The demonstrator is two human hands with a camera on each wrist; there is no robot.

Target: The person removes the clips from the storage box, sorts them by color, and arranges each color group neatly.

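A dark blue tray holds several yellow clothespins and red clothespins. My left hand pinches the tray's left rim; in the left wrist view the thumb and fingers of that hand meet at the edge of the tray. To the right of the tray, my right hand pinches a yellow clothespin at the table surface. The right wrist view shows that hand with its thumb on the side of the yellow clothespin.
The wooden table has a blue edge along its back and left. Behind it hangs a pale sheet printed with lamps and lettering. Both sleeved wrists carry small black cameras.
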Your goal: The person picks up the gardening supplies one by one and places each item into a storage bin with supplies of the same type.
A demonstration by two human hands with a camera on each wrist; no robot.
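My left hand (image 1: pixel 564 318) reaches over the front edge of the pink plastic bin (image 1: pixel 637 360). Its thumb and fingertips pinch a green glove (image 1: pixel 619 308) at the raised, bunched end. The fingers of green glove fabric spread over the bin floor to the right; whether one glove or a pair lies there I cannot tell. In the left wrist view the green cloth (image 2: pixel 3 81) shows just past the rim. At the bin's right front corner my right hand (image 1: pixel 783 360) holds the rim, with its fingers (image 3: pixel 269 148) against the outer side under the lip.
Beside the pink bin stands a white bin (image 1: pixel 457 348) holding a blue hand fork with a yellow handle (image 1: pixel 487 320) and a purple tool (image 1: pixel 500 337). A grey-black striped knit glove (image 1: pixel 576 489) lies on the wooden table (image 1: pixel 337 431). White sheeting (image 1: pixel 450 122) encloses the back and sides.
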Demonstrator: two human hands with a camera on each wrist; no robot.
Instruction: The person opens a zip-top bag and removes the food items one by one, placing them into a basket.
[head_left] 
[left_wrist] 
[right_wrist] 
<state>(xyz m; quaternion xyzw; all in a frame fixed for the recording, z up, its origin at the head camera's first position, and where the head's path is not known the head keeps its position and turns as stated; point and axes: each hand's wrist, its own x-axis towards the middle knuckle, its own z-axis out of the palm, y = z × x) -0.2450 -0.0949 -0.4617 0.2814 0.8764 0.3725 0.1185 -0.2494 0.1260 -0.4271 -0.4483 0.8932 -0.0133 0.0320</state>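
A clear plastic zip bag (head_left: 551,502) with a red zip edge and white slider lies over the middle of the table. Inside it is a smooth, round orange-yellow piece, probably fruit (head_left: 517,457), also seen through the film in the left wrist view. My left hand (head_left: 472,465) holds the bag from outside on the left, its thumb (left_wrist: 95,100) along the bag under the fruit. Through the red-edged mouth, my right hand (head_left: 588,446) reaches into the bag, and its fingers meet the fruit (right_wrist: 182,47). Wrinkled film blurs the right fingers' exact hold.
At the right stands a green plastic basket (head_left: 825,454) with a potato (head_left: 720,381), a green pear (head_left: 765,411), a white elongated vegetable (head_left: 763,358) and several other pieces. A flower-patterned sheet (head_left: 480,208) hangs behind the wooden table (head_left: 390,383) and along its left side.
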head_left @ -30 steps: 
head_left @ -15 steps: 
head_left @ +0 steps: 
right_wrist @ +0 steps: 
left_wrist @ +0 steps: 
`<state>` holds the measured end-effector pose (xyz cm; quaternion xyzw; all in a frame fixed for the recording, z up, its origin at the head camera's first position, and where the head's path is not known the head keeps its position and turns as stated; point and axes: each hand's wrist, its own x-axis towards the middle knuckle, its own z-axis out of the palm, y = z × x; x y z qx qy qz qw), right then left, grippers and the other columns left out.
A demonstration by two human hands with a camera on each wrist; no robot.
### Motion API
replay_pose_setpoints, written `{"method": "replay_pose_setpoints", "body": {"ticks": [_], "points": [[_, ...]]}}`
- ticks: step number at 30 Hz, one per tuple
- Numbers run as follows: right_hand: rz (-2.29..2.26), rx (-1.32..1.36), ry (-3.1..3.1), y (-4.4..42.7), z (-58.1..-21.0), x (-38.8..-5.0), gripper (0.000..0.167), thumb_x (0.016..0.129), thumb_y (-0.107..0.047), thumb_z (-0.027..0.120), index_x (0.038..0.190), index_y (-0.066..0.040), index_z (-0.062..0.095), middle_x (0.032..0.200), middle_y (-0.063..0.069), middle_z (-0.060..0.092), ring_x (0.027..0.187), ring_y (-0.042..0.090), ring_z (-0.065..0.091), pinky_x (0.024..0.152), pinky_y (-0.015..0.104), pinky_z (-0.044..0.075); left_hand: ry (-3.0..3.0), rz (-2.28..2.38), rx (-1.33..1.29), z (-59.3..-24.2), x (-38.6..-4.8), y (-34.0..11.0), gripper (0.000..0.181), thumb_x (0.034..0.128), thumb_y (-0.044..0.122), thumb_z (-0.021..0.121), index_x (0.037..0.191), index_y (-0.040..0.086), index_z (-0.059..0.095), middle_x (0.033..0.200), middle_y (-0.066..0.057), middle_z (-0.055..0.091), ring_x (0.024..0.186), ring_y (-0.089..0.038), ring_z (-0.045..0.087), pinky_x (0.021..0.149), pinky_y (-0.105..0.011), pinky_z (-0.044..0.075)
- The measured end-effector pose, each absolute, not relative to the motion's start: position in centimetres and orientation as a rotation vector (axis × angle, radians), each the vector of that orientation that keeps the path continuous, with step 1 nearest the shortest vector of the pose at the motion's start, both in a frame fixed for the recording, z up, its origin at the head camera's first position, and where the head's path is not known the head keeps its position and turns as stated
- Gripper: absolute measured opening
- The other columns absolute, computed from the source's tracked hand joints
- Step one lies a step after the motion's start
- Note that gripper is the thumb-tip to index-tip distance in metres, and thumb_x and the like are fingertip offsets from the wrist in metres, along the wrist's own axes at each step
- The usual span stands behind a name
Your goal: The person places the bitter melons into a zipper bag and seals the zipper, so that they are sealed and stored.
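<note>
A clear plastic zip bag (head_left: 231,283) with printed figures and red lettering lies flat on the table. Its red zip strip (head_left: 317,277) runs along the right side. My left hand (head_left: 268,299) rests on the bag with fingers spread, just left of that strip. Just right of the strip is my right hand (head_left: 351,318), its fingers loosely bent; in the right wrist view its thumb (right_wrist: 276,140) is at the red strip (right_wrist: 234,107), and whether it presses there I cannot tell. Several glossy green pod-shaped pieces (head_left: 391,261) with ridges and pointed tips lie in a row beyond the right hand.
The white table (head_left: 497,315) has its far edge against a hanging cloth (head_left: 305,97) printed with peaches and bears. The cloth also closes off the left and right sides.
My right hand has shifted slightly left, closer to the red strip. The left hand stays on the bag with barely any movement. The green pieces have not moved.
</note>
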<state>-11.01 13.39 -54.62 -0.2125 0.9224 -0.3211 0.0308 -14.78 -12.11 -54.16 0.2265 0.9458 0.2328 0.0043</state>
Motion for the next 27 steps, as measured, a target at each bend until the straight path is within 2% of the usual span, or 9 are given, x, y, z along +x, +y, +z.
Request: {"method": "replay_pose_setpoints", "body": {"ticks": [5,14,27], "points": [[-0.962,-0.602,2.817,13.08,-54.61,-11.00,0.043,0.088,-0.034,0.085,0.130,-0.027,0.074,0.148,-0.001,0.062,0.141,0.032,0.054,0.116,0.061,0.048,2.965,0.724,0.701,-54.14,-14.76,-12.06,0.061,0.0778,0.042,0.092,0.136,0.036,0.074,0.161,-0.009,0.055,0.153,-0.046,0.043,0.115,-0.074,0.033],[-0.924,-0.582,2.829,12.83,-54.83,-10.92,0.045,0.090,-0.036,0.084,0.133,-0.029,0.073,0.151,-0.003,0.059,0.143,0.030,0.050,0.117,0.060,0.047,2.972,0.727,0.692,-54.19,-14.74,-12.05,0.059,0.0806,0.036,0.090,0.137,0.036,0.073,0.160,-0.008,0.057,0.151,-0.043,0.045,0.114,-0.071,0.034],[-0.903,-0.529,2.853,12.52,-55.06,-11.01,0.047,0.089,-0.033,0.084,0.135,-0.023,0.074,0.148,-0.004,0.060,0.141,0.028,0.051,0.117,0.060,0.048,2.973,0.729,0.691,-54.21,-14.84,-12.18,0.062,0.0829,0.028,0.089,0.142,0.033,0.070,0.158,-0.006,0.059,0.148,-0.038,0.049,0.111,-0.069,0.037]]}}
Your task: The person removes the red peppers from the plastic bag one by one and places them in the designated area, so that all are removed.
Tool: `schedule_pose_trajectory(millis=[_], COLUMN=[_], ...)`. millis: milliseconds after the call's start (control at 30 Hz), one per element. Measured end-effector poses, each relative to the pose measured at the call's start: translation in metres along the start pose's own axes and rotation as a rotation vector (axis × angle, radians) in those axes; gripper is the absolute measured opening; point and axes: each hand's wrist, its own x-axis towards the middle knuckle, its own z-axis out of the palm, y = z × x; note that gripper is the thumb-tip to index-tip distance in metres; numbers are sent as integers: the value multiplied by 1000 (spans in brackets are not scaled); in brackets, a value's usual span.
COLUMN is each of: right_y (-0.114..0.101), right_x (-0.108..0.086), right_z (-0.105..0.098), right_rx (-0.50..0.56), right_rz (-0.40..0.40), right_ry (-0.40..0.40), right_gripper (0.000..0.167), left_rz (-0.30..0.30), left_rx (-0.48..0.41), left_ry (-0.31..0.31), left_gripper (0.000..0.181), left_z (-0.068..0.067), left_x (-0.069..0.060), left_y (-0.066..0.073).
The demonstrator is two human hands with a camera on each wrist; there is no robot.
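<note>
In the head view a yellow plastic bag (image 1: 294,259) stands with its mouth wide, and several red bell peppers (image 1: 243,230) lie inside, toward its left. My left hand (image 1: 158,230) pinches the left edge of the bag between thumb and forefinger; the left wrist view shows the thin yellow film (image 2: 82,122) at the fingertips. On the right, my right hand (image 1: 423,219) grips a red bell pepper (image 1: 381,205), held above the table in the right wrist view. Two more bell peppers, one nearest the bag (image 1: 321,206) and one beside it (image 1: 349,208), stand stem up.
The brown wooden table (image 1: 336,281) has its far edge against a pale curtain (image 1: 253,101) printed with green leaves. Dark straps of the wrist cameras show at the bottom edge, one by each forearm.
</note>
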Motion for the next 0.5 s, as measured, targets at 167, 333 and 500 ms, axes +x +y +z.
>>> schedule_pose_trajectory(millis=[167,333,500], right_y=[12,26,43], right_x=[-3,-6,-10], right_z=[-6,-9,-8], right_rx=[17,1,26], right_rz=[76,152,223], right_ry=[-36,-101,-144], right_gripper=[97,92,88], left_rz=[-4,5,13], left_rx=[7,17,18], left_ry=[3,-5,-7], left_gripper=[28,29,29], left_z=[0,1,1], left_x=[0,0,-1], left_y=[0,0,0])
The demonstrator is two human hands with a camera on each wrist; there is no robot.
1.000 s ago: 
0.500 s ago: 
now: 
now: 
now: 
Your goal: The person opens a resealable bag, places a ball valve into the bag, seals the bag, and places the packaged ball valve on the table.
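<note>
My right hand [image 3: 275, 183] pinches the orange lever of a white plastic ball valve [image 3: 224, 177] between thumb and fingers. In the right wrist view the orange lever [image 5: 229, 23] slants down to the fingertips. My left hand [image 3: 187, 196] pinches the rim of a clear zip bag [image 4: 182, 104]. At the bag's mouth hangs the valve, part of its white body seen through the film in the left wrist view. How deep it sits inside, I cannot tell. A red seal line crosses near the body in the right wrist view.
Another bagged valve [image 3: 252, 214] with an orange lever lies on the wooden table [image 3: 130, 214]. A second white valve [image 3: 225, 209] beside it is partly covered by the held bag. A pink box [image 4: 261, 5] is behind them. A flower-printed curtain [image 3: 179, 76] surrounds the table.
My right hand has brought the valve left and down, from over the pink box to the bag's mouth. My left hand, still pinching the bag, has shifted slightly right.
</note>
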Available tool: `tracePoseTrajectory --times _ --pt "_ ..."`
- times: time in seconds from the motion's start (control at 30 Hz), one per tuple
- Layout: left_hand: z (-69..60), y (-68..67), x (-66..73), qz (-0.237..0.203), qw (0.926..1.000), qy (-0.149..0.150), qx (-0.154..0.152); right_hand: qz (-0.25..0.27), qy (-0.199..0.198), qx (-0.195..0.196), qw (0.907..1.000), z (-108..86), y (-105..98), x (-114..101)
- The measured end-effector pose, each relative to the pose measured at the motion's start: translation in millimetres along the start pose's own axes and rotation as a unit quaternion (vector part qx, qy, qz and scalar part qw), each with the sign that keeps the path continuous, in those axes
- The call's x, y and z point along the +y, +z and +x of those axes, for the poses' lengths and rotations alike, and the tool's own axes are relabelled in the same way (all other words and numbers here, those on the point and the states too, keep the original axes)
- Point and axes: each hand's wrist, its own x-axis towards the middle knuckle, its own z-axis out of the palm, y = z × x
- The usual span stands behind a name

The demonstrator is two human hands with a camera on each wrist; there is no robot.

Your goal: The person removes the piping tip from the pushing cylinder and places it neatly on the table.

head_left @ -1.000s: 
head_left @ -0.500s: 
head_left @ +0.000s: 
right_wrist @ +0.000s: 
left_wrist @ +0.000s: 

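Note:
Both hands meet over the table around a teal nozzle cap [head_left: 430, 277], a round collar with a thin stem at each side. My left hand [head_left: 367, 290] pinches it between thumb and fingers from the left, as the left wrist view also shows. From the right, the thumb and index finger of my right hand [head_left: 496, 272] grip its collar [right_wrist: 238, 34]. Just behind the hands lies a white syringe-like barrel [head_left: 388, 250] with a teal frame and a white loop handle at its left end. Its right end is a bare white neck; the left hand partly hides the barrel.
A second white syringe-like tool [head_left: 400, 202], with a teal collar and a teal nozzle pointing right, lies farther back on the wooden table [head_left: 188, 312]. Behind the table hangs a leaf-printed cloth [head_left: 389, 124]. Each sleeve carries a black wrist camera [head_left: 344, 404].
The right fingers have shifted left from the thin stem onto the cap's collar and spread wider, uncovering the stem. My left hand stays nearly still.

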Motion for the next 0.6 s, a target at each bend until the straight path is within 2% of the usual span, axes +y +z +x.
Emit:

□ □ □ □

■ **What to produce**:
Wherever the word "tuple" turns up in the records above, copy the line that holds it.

■ **Worked solution**:
- ticks: step number at 30 Hz, one per tuple
- times: time in seconds from the motion's start (control at 30 Hz), one per tuple

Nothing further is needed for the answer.